__Action item__:
Everything in the listing below has to be repeated exactly, except the pictures.

──────────

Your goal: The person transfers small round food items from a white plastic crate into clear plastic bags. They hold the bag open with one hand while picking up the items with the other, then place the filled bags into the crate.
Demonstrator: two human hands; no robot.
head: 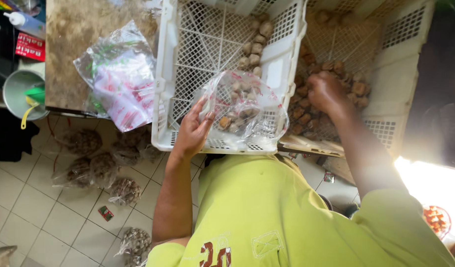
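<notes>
Clear plastic, crinkled and glossy, makes up the bag [242,106] that the left hand [195,131] pinches by its edge with thumb and fingers over the near end of a white lattice crate [168,89]; a few brown lumps sit inside it. The right hand [326,91] is curled closed among a heap of brown lumps [331,74] in a second crate [400,64] just beside the first, though what its fingers hold is hidden. More lumps line the far corner of the first crate. A stack of printed bags [121,74] lies on the brown table [69,44] to the left. Filled bags [101,168] rest on the tiled floor [24,207] below. The person's yellow-green shirt [287,212] blocks the lower middle, and glare at the right washes out that corner.
</notes>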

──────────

__Task response__:
Your goal: The person transfers small round food items from a white plastic crate into clear plastic bags. They hold the bag open with one hand while picking up the items with the other, then place the filled bags into the crate.
Demonstrator: two human hands; no robot.
head: 
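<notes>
Clear plastic, crinkled and glossy, makes up the bag [242,106] that the left hand [195,131] pinches by its edge with thumb and fingers over the near end of a white lattice crate [168,89]; a few brown lumps sit inside it. The right hand [326,91] is curled closed among a heap of brown lumps [331,74] in a second crate [400,64] just beside the first, though what its fingers hold is hidden. More lumps line the far corner of the first crate. A stack of printed bags [121,74] lies on the brown table [69,44] to the left. Filled bags [101,168] rest on the tiled floor [24,207] below. The person's yellow-green shirt [287,212] blocks the lower middle, and glare at the right washes out that corner.
</notes>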

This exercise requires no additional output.